Preparing the weather data cube
The modspa models (SAMIR and SAFY) require preprocessed weather data to run. The SAMIR model needs spatialized precipitation and reference evapotranspiration as inputs. This requires various raw weather variables to be downloaded and processed to create a data cube with the same structure and georeferencing as the NDVI data cube. The raw weather data is downloaded and processed to produce the necessary variables.
Note
As of now, only the ERA 5 data download is implemented. It allows to download weather data all over the world with a simple python api.

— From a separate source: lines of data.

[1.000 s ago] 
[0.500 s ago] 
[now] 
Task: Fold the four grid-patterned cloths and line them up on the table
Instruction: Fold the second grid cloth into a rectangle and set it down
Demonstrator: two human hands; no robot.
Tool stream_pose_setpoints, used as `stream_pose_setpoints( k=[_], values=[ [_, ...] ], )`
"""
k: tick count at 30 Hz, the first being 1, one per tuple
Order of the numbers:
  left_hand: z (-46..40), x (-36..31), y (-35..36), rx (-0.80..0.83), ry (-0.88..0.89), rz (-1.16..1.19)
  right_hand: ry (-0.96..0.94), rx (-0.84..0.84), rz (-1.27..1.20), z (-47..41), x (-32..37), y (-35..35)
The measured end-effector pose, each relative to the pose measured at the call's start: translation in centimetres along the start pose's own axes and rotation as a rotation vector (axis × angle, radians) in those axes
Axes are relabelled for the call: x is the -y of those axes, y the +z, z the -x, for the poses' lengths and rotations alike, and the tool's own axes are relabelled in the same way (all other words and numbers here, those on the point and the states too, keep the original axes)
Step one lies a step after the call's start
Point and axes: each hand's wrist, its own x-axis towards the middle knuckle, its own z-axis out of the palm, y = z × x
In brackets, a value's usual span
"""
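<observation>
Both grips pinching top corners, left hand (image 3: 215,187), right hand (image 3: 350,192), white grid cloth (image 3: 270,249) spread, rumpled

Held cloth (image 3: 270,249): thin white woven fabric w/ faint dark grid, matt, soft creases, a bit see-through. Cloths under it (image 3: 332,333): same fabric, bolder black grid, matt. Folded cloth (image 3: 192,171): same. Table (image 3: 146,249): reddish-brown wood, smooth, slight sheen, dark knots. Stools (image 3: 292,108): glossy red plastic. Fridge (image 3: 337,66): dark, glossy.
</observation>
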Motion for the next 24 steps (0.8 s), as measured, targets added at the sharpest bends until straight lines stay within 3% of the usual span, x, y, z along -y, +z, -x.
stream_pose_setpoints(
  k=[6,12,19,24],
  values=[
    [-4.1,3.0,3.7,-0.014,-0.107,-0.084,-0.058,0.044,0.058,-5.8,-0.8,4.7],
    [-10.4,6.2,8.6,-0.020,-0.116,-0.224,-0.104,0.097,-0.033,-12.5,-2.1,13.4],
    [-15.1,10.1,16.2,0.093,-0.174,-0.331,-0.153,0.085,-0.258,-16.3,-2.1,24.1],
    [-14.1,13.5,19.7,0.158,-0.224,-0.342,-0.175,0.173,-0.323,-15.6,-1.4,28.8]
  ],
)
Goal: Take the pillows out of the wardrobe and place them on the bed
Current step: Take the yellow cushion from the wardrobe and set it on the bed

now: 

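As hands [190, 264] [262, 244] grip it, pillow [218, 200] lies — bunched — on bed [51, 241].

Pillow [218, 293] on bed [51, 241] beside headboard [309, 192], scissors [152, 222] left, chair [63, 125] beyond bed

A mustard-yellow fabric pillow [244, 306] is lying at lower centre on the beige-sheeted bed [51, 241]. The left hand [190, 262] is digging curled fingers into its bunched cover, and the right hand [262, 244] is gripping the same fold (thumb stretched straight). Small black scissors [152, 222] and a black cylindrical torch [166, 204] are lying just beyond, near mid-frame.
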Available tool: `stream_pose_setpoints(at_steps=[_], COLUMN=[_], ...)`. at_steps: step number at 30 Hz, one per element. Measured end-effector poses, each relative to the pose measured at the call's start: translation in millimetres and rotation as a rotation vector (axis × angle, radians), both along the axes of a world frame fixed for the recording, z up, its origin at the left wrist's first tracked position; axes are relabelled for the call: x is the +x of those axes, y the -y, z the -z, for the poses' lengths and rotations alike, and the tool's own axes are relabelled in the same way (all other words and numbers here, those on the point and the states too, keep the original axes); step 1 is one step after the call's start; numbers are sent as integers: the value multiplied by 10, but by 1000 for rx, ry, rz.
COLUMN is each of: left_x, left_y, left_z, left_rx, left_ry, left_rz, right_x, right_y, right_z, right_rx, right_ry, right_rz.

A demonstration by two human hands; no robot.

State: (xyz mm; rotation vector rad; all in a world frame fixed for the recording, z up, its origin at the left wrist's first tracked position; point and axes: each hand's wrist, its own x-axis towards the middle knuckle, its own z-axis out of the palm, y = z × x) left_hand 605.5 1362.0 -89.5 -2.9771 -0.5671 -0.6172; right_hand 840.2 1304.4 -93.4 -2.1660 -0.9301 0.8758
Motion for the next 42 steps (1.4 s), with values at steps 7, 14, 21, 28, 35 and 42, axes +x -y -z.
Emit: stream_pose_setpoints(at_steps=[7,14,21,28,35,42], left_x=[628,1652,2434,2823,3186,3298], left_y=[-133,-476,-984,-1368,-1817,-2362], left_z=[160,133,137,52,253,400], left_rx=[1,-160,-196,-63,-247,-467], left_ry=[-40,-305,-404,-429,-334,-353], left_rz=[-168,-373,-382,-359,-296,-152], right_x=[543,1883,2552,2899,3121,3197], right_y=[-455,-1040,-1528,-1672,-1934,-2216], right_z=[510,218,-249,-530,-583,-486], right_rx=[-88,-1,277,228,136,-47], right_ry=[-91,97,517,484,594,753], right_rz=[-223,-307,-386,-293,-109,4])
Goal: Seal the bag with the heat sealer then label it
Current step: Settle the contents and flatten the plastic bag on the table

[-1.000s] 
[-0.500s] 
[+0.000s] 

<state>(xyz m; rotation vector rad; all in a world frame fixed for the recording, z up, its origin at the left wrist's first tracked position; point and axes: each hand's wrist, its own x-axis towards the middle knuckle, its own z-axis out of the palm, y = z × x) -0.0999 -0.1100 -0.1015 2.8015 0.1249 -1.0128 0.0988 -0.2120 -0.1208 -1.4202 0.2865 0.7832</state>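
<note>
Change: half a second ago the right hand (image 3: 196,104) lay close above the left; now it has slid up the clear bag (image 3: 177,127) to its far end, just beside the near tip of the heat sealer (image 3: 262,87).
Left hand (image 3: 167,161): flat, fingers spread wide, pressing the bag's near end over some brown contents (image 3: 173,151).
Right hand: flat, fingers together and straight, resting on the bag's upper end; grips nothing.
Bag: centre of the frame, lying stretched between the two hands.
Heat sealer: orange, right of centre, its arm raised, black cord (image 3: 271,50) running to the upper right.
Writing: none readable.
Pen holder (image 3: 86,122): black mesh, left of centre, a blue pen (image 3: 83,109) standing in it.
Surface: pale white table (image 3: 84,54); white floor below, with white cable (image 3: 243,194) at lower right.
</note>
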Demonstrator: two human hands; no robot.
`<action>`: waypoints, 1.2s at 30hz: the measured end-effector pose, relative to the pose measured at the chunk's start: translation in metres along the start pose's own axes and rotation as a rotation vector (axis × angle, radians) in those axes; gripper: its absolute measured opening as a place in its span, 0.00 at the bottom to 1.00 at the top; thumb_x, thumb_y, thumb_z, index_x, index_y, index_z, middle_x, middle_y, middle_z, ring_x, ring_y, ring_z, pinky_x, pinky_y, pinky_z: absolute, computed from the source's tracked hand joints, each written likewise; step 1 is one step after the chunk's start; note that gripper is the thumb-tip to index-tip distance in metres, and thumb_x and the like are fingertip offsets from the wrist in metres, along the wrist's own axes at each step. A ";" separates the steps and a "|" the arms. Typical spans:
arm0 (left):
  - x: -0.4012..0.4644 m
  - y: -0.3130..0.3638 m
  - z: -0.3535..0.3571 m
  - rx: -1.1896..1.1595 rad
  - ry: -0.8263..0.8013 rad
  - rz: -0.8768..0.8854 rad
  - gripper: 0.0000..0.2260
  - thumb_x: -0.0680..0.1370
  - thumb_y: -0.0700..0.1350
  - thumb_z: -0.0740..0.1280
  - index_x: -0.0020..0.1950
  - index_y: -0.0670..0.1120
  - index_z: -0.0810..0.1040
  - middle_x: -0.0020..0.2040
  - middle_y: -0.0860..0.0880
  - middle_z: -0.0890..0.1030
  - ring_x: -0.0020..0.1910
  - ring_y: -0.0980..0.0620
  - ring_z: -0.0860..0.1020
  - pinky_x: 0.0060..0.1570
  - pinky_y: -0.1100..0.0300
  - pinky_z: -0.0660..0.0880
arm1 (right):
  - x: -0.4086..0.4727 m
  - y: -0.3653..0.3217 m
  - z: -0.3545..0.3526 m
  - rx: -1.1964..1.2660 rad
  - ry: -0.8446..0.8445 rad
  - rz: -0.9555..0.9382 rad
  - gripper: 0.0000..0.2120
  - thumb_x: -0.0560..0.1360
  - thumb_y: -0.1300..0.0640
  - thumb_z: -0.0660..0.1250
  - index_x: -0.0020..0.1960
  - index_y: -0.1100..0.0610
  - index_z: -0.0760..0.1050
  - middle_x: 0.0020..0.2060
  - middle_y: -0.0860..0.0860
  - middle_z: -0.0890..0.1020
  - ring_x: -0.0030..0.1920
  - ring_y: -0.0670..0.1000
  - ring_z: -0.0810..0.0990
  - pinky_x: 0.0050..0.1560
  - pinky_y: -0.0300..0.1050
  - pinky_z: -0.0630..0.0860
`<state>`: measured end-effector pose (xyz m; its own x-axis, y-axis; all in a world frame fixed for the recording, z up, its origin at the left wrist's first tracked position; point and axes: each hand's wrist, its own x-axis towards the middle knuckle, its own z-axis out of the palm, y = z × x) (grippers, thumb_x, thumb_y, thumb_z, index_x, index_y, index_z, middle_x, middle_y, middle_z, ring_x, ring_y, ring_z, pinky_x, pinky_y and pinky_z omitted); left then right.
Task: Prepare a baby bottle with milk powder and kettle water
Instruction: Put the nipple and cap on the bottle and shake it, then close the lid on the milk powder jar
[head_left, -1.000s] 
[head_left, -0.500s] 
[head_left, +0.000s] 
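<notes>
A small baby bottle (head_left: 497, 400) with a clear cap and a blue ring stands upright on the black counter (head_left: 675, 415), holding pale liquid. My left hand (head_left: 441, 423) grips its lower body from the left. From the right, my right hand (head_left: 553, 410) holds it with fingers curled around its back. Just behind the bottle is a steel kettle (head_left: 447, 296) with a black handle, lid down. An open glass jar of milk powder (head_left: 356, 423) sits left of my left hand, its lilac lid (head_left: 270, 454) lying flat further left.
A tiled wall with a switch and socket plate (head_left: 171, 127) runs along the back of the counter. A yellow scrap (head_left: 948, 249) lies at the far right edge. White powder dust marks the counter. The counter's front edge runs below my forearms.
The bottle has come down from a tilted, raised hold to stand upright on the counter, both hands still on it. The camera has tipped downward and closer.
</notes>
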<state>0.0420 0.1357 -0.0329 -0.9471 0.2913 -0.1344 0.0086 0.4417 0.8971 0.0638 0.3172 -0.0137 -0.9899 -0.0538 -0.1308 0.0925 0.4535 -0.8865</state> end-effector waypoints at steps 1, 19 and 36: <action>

The weather dataset can be automatically created with the following function:
- modspa_pixel.preprocessing.download_ERA5_weather.request_ER5_weather(config_file: str, ndvi_path: str, raw_S2_image_ref: str | None = None, shapefile: str | None = None, mode: str = 'pixel') str [source]
Download ERA5 reanalysis daily weather files, concatenate and calculate ET0 to obtain a netCDF4 dataset for precipitation and ET0 values. Weather data reprojection and conversion can take some time for large spatial windows.
Arguments
- config_file:
str
json configuration file
- config_file:
- ndvi_path:
str
path to ndvi cube, used for weather data reprojection
- ndvi_path:
- raw_S2_image_ref:
str
default = None
unmodified sentinel-2 image at correct resolution for weather data reprojection in pixel mode
- raw_S2_image_ref:
- shapefile:
str
default = None
path to shapefile for extraction in parcel mode
- shapefile:
- mode:
str
default = 'pixel'
choose between
'pixel'
and'parcel'
mode
- mode:
Returns
- weather_file:
str
path to netCDF4 file containing weather data
- weather_file:
Precipitation
No special calculation is necessary for this variable. Only the reprojection to the NDVI data cube is necessary. This variable is also used to calculate the reference evapotranspiration.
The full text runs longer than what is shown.